1
I've had a very colorful morning learning the innerparts of Linux's sort
command, and have come across yet another issue that I can't seem to find an answer for in the documentation.
I'm currently using -t,
to indicate that my fields are split by the comma character, but I'm finding that in some of my files, the comma is used (between double-quotes) within values:
Jonathan Sampson,,foo@bar.com,0987654321
"Foobar CEO,","CEO,",ceo@foobar.com,,
How can I use a comma to terminate my fields, but ignore the occurences of it within values?
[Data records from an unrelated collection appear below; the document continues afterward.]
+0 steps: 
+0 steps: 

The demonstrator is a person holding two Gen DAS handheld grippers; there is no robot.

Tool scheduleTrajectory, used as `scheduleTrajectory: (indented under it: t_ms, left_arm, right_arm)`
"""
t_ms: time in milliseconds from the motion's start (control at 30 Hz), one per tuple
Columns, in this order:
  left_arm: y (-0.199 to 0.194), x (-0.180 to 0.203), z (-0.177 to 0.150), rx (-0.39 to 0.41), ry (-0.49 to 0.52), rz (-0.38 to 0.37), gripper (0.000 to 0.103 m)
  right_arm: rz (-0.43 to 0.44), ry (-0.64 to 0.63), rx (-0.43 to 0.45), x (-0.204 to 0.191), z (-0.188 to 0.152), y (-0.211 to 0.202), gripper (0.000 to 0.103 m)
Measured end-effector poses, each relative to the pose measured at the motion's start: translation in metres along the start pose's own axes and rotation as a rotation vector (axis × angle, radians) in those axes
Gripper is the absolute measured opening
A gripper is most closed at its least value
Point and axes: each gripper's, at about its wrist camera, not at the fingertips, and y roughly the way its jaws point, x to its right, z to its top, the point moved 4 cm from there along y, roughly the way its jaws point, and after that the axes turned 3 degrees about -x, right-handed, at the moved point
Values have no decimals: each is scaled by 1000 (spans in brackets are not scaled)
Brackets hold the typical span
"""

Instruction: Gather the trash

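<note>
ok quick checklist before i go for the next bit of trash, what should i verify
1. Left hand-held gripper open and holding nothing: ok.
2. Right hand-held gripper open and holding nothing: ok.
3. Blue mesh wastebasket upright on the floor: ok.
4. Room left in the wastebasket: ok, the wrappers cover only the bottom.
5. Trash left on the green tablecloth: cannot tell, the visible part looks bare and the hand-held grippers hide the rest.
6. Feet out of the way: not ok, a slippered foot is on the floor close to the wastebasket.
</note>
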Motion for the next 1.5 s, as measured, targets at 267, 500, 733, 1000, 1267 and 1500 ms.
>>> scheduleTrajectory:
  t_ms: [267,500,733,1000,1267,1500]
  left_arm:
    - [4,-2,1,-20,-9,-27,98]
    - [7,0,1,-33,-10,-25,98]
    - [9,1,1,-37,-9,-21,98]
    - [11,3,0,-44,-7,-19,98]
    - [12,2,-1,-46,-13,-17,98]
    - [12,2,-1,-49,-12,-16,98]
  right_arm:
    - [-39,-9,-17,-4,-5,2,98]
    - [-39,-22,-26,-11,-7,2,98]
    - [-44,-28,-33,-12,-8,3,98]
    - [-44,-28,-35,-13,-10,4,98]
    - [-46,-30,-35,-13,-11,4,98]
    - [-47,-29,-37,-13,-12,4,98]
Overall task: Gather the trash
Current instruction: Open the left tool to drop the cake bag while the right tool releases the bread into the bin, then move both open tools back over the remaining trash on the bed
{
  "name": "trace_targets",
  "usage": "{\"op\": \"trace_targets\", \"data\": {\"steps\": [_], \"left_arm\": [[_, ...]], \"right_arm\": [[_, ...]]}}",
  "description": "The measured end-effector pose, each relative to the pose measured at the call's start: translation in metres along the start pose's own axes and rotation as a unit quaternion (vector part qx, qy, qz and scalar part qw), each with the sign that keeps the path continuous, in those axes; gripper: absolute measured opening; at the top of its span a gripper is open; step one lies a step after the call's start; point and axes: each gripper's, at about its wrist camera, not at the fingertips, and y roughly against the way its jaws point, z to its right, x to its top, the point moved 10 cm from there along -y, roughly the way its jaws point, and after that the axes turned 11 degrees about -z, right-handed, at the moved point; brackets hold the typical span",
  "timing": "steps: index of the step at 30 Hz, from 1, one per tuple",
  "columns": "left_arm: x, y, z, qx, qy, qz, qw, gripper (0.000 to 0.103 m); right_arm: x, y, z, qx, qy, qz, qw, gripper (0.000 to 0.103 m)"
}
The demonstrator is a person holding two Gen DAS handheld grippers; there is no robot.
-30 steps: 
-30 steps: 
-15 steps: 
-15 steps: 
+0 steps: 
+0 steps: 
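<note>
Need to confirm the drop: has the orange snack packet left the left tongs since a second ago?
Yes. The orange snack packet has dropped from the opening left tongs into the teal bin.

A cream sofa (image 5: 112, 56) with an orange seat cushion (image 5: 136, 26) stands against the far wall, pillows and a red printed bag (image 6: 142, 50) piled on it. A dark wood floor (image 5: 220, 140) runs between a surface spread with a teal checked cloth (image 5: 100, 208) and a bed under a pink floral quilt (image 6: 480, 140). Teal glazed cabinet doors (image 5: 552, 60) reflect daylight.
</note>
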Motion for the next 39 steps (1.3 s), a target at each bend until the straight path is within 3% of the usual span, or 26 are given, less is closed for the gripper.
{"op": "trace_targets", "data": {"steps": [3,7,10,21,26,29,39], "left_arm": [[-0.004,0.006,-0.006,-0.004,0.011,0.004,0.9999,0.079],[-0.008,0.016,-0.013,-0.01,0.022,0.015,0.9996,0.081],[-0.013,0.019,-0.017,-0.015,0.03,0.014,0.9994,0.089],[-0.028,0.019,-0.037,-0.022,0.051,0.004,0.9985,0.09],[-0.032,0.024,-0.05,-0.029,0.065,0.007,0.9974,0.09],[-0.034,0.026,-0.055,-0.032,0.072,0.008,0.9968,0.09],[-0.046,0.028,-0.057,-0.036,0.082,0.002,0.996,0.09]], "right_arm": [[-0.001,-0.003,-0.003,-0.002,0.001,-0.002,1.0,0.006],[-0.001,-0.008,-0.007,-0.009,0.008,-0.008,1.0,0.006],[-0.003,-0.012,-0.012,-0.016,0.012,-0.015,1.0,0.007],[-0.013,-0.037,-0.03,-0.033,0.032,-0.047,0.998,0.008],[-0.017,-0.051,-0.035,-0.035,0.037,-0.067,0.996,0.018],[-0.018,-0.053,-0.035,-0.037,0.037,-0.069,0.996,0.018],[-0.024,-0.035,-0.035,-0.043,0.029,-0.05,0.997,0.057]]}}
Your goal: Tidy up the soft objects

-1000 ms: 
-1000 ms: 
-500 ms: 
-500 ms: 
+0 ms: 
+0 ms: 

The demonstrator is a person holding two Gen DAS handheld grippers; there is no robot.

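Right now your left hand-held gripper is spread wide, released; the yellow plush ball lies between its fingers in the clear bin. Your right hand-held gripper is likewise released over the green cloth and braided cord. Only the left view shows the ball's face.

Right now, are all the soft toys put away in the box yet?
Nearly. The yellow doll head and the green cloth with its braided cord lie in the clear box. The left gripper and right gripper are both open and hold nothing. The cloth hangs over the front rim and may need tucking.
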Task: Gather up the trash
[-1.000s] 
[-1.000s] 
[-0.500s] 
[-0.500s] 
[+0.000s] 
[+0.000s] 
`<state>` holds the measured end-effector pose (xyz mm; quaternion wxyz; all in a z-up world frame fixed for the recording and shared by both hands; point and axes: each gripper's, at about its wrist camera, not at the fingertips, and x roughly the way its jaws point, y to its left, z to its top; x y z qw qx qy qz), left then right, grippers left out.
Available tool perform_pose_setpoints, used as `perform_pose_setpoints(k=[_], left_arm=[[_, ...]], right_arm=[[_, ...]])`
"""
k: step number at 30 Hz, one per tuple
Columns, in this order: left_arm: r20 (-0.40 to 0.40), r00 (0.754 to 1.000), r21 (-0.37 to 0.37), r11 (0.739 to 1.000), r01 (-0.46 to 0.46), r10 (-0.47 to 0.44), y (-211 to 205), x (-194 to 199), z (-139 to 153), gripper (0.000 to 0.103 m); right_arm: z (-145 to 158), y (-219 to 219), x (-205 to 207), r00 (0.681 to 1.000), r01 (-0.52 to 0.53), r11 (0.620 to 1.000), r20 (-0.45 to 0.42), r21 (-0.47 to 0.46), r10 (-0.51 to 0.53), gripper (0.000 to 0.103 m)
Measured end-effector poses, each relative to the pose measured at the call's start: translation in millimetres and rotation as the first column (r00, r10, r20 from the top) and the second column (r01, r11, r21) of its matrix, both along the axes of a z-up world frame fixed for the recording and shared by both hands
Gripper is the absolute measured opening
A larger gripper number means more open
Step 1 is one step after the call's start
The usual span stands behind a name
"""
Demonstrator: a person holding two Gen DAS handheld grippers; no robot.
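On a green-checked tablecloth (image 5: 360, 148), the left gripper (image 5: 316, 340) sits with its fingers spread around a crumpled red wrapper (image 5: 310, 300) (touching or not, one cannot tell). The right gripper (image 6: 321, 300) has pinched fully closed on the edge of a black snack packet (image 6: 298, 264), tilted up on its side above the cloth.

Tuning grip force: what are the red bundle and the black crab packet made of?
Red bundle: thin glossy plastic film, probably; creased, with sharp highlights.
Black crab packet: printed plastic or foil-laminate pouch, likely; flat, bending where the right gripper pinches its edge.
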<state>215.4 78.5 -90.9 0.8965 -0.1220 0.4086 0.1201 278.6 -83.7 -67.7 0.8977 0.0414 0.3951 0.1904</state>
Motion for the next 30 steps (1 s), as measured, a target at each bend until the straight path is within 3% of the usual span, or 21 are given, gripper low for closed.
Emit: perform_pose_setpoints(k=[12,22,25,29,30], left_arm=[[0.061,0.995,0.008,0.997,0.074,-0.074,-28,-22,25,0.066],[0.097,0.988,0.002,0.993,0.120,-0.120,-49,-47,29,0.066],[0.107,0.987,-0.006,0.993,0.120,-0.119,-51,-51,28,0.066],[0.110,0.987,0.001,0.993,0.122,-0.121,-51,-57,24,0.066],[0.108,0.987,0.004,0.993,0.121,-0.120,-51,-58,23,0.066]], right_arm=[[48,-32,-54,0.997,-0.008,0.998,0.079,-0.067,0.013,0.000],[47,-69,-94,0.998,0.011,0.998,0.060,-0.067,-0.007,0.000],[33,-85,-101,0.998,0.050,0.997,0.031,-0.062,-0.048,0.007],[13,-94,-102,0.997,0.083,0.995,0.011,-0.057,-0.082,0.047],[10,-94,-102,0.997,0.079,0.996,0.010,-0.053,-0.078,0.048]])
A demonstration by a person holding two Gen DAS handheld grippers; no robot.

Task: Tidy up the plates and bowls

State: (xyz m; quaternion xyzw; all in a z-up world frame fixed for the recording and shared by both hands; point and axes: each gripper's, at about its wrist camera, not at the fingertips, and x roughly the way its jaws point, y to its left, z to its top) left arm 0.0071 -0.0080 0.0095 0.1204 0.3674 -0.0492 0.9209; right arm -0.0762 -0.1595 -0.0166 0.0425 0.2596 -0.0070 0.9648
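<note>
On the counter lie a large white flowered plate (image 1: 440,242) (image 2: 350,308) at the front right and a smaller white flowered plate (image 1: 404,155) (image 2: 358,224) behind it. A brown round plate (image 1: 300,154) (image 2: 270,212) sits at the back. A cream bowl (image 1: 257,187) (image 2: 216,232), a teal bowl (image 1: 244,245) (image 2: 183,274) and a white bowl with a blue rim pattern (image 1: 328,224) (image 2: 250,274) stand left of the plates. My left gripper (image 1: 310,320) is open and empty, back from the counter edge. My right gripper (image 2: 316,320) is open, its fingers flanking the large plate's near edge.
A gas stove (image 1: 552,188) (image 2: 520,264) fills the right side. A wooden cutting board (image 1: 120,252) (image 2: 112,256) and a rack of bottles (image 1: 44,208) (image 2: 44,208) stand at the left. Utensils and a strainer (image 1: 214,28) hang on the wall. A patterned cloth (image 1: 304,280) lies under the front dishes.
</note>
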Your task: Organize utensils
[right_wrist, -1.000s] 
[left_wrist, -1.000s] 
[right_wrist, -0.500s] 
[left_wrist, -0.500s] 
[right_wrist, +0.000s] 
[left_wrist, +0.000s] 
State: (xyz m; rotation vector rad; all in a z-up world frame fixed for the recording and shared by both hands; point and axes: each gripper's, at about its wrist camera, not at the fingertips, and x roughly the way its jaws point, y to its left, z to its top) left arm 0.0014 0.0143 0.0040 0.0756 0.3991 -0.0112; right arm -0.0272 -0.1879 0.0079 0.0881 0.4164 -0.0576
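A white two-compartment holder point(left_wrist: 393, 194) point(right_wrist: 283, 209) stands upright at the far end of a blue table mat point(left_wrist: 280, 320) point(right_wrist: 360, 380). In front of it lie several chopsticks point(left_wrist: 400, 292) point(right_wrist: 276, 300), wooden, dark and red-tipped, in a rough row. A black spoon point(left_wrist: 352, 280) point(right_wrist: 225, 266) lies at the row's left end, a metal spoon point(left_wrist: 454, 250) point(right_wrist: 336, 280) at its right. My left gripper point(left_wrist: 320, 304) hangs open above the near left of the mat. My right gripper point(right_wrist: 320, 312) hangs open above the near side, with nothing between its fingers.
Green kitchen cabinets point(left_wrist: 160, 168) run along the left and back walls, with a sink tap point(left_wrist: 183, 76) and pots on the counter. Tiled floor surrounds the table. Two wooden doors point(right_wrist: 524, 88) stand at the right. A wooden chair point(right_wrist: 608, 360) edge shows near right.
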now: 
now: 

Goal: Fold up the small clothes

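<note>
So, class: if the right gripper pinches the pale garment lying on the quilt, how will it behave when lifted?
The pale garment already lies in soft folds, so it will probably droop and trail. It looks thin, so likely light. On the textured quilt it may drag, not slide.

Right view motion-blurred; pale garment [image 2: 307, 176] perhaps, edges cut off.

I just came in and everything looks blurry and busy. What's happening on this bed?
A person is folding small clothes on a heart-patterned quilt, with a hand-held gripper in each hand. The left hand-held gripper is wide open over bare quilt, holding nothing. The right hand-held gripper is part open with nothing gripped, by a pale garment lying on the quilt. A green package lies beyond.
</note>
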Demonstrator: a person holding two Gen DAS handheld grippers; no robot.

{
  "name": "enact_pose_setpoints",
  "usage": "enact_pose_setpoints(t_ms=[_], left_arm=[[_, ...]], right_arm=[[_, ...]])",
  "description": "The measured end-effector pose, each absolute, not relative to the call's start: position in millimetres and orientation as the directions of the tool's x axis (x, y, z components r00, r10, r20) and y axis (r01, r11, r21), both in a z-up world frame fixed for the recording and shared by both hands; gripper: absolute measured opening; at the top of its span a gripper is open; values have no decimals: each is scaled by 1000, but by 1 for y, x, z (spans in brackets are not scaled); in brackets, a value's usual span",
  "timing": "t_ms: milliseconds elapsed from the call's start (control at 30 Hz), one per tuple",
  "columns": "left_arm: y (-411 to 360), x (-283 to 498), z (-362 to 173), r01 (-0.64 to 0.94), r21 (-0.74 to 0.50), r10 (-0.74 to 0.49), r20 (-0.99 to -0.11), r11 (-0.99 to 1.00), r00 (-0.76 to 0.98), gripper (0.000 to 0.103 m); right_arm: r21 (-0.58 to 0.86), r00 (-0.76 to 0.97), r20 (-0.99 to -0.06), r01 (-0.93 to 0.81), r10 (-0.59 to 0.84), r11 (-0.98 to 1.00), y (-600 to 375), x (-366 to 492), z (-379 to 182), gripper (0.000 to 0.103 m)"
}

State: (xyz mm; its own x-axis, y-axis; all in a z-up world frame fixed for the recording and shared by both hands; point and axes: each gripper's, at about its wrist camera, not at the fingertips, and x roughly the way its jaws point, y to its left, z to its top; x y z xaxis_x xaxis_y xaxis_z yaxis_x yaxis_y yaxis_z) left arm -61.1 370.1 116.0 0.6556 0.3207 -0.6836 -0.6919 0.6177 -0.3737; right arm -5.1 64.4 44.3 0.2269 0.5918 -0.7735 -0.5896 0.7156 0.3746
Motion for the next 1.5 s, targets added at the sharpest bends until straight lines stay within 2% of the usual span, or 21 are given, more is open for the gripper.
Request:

Is this fairly simple, or do I need to re-export all of my data using a more-foreign field-terminator? (Unfortunately, I do not have any control over declaring a different terminator with this particular project).
Unfortunately I don't have the ability to control the field-terminator. Perhaps I need to replace all commas appearing between double-quotes via a regular expression (would need to ask a new question), and then do my sort. – Sampson – 2010-05-18T15:54:11.800
@Jonathan: I would recommend using a Perl module ( Text::CSV , Text::CSV_XS ) or Python lib ( csv ) that understands CSV files and can convert to tab-delimited rather than try to create a regex. There are too many gotchas.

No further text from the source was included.